DispatchSemaphore是傳統計數信號量的封裝,用來控制資源被多任務訪問的情況。
let group = DispatchGroup()
let queue = DispatchQueue(label: "requestTaskSerial", qos: .background, attributes: .concurrent)
/*
// 創建一個新的信號量,參數value代表信號量資源池的初始數量。
// value < 0, 返回NULL
// value = 0, 多線程在等待某個特定線程的結束。
// value > 0, 資源數量,可以由多個線程使用。
*/
let semaphore = DispatchSemaphore(value: 2)
for i in 1...3 {
group.enter()
queue.async(group: group){ [weak self] in
semaphore.wait()
self?.request(task: i, time: Double(3-i)) {
group.leave()
semaphore.signal()
}
}
}
group.notify(queue: .main) { [weak self] in
print("All requests are finished!")
self?.view.backgroundColor = .systemGreen
}
輸出:同時最多只能有2個異步任務在執行
Requesting task: 3 ... started
Requesting task: 3 ... finished
Requesting task: 1 ... started
Requesting task: 2 ... started
Requesting task: 2 ... finished
Requesting task: 1 ... finished
All requests are finished!
Barrier
barrier翻譯過來就是屏障。
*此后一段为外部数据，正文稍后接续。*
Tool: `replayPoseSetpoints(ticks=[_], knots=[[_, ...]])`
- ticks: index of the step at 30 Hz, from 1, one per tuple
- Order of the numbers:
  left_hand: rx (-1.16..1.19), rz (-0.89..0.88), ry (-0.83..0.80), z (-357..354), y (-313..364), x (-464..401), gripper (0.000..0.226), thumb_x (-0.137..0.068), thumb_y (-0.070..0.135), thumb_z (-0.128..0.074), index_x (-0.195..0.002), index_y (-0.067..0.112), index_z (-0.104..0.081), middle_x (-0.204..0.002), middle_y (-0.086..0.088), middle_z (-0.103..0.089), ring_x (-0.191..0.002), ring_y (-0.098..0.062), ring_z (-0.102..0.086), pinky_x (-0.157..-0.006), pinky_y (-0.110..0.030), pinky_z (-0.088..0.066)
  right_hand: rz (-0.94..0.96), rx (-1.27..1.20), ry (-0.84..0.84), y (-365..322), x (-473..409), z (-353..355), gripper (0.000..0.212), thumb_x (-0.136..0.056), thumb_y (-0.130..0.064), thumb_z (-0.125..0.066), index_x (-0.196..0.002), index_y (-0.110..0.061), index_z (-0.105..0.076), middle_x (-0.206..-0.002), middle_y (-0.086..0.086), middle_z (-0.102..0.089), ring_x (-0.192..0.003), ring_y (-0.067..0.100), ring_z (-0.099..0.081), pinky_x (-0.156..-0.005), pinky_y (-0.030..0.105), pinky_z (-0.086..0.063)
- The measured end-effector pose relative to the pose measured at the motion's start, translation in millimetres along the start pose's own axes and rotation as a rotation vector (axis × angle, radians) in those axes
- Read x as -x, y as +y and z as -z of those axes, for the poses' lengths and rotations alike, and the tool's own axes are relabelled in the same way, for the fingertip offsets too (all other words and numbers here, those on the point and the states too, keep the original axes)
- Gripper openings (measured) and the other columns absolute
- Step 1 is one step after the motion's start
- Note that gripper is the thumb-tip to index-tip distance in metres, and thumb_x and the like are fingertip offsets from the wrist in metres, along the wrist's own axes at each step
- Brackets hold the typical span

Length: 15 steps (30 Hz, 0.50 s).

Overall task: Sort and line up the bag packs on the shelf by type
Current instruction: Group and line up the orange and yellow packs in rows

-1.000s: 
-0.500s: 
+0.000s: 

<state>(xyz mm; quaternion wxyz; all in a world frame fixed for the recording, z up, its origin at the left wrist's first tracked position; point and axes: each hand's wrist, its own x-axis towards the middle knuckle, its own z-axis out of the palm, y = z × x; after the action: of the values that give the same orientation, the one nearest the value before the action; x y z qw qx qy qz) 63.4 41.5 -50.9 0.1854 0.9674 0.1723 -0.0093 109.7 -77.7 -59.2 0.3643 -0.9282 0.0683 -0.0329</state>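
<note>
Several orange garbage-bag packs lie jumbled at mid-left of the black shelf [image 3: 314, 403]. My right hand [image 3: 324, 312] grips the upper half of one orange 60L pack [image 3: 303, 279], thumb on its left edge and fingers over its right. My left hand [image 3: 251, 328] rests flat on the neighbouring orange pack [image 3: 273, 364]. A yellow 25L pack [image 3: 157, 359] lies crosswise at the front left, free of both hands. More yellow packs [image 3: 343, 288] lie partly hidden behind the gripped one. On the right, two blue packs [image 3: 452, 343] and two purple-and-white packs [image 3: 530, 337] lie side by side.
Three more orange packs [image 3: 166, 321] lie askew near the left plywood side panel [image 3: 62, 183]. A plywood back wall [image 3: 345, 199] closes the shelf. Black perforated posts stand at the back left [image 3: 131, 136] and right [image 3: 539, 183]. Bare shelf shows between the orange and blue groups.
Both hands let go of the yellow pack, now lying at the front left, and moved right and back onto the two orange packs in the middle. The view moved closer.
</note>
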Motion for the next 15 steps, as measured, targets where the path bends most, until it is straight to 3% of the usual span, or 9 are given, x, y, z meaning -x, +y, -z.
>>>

在一個并行queue里,很多時候,我們提交一個新的任務需要這樣做。
- queue里已有任務執行完了新任務才開始
- 新任務開始后提交的任務都要等待新任務執行完畢才能繼續執行
特別注意:
以barrier flag提交的任務能夠保證其在并行隊列執行的時候,是唯一的一個任務。
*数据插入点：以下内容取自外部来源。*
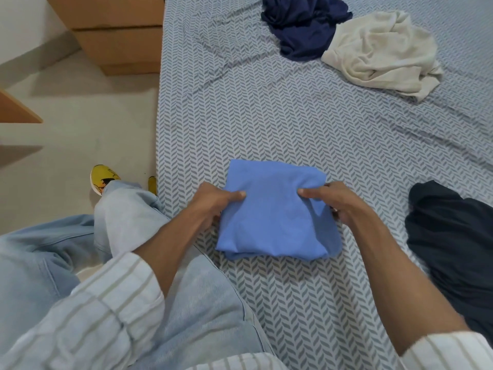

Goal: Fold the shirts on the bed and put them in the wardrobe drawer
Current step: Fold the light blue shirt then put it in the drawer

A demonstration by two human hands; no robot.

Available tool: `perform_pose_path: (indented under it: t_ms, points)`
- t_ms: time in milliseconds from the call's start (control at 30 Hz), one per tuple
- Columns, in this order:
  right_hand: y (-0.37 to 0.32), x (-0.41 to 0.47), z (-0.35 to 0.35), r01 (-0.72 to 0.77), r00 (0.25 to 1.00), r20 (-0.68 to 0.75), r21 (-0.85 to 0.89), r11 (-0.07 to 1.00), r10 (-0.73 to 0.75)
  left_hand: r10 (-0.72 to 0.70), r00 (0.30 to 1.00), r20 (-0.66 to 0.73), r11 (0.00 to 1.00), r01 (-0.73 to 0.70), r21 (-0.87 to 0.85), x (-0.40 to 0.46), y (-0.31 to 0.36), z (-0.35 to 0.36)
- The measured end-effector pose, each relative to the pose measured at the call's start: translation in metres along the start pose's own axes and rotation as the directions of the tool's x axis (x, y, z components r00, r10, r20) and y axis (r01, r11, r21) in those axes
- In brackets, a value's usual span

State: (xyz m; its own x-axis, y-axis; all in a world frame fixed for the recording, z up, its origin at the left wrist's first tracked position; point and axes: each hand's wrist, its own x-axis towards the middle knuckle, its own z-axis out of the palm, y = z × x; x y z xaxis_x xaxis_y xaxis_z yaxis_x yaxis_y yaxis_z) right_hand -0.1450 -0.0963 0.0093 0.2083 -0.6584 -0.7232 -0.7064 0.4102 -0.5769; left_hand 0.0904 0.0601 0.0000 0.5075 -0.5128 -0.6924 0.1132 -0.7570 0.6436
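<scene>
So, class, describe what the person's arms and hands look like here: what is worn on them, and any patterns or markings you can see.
Both hands, the left hand and the right hand, are bare, with no gloves, rings or watch visible. Both forearms are uncovered. Each arm wears a white sleeve with pale grey-beige stripes, pushed up toward the elbow, its cuff loose and wide.

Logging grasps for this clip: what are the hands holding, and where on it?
Both hold the folded blue shirt: left hand grips its left edge, right hand its right edge, thumbs on top.

Pale floor (80,124) (shadowed), wooden drawer unit (117,36) beside it
</scene>
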Motion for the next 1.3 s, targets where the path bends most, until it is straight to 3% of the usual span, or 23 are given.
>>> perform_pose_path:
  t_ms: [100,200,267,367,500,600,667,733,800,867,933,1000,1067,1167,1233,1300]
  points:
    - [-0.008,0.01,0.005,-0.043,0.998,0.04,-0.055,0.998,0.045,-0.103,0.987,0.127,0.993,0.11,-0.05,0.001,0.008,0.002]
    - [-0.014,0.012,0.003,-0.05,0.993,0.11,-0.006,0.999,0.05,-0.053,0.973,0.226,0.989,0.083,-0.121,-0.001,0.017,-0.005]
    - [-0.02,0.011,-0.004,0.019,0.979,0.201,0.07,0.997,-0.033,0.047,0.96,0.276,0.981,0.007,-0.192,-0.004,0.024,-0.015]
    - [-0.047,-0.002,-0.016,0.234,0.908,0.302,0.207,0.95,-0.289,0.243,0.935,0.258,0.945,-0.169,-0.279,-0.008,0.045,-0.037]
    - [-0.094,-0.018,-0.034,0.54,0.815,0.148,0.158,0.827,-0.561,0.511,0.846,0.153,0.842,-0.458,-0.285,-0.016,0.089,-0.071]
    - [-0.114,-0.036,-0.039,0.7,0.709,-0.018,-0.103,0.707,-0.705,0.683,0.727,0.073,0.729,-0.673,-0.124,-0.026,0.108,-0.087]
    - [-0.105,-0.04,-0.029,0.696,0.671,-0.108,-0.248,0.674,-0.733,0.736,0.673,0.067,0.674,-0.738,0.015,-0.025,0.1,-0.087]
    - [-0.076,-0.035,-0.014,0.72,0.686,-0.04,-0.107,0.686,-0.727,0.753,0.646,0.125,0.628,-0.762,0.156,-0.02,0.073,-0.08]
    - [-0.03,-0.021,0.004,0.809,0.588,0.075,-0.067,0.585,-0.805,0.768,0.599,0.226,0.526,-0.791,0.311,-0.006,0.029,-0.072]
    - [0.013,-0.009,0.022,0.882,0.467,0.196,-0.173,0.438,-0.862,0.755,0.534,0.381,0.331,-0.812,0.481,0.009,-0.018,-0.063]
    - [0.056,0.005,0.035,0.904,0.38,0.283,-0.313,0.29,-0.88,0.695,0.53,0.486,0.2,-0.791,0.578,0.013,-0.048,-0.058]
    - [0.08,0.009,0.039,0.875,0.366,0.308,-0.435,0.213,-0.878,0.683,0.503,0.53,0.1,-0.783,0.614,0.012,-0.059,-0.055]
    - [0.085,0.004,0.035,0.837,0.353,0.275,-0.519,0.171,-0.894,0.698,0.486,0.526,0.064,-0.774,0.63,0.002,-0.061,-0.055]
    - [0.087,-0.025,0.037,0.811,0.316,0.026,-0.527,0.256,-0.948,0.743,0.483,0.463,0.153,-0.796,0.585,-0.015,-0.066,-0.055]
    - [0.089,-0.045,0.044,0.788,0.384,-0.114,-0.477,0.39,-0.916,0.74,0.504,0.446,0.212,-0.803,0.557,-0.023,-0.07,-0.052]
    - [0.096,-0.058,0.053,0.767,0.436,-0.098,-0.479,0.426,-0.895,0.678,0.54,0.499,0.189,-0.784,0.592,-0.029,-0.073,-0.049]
(只對自己創建的隊列有效,對gloablQueue無效)
let group = DispatchGroup()
let queue = DispatchQueue(label: "requestTaskSerial", qos: .background, attributes: .concurrent)
for i in 1...3 {
group.enter()
queue.async(flags: .barrier){
print("Requesting task: \(i) ... started")
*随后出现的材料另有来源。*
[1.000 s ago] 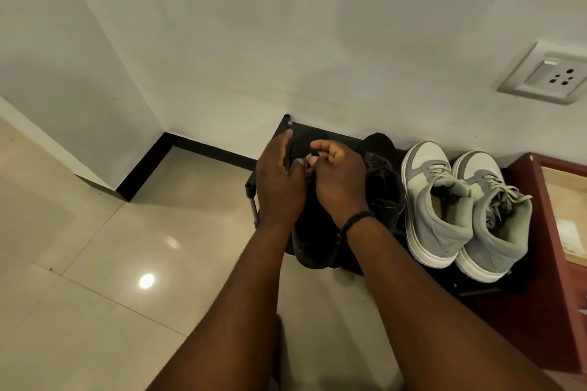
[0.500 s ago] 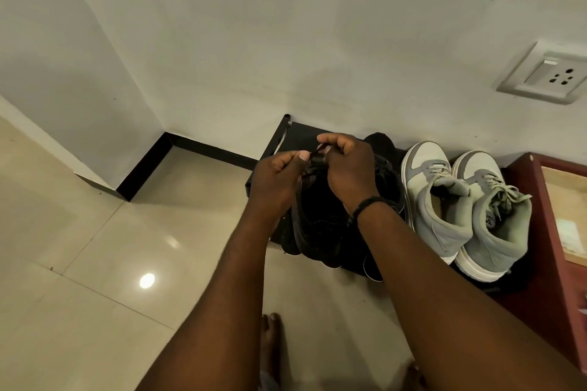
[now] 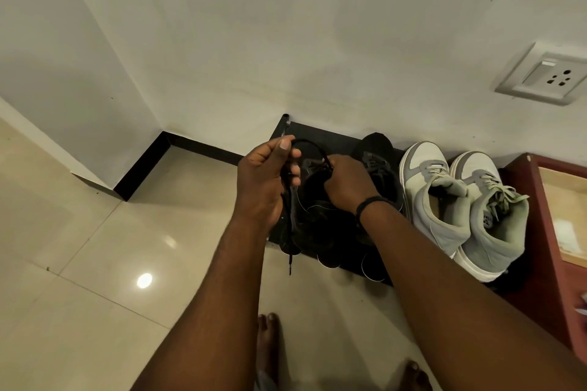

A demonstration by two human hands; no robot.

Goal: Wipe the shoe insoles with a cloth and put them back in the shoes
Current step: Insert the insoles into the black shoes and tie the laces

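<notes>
A black shoe [image 3: 313, 219] sits at the left end of a black shoe rack [image 3: 320, 133]. My left hand [image 3: 263, 181] grips its black lace [image 3: 290, 219], which loops above the fingers and hangs down past the rack's front edge. My right hand [image 3: 347, 184] pinches the lace at the shoe's opening. A second black shoe [image 3: 378, 165] stands just right of it, partly hidden by my right hand. No cloth or insole is in view.
A pair of grey-green sneakers [image 3: 460, 209] stands on the rack's right half. A red-brown cabinet [image 3: 540, 232] adjoins on the right. A wall socket [image 3: 546, 74] is above. My bare feet [image 3: 268, 346] stand on the glossy tiled floor [image 3: 95, 263].
My left hand has pulled the lace up and left out of the black shoe, so a loop and a long hanging end now show. My right hand dropped to the shoe's opening.
</notes>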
Thread.sleep(forTimeInterval: Double(3-i))
print("Requesting task: \(i) ... finished")
group.leave()
}
}
group.notify(queue: .main) { [weak self] in
print("All requests are finished!")
self?.view.backgroundColor = .systemGreen
}
輸出:類似同步任務順序執行
Requesting task: 1 ... started
Requesting task: 1 ... finished
Requesting task: 2 ... started
Requesting task: 2 ... finished
Requesting task: 3 ... started
Requesting task: 3 ... finished
All requests are finished!
let queue = DispatchQueue(label: "requestTaskSerial", qos: .background, attributes: .concurrent)
for i in 1...3 {
group.enter()
queue.async(flags: .barrier){ [weak self] in
self?.request(task: i, time: Double(3-i), completion: {
group.leave()
})
}
}
group.notify(queue: .main) { [weak self] in
print("All requests are finished!")
self?.view.backgroundColor = .systemGreen
}
輸出:異步任務順序執行
Requesting task: 3 ... started
Requesting task: 3 ... finished
Requesting task: 2 ... started
Requesting task: 1 ... started
Requesting task: 2 ... finished
Requesting task: 1 ... finished
All requests are finished!
Operation & OperationQueue
Operation
自定義
同步operation只需要重寫main()方法,然后當main方法體執行完后,就isFinished,一般用于同步操作(如數據讀取)
自定義
異步operation時,需要手動維護isFinished、isExecuting等狀態,所以較為復雜
class RequestOperation: Operation {
var task: Int
var time: TimeInterval
init (task: Int, time: TimeInterval, completion: @escaping ()->Void) {
self.task = task
self.time = time
super.init()
self.completionBlock = completion
}
private var _finished: Bool = false {
willSet{
willChangeValue(forKey: "isFinished")
}
didSet{
didChangeValue(forKey: "isFinished")
}
}
private var _executing: Bool = false {
willSet{
willChangeValue(forKey: "isExecuting")
}
didSet{
didChangeValue(forKey: "isExecuting")
}
}
override var isFinished: Bool {
return _finished
}
override var isExecuting: Bool {
return _executing
}
override var isAsynchronous: Bool {
return true
}
private func done() {
super.cancel()
_executing = false
_finished = true
completionBlock?()
}
// 注意加鎖,避免多次調用
override func cancel() {
objc_sync_enter(self)
done()
objc_sync_exit(self)
}
override func start() {
guard !isCancelled else {
done()
return
}
_executing = true
request(task: task, time: time) { [weak self] in
self?.done()
}
}
}
使用:
func request(task: Int, time: TimeInterval, completion: (()->Void)?) {
DispatchQueue.global().async {
print("Requesting task: \(task) ... started")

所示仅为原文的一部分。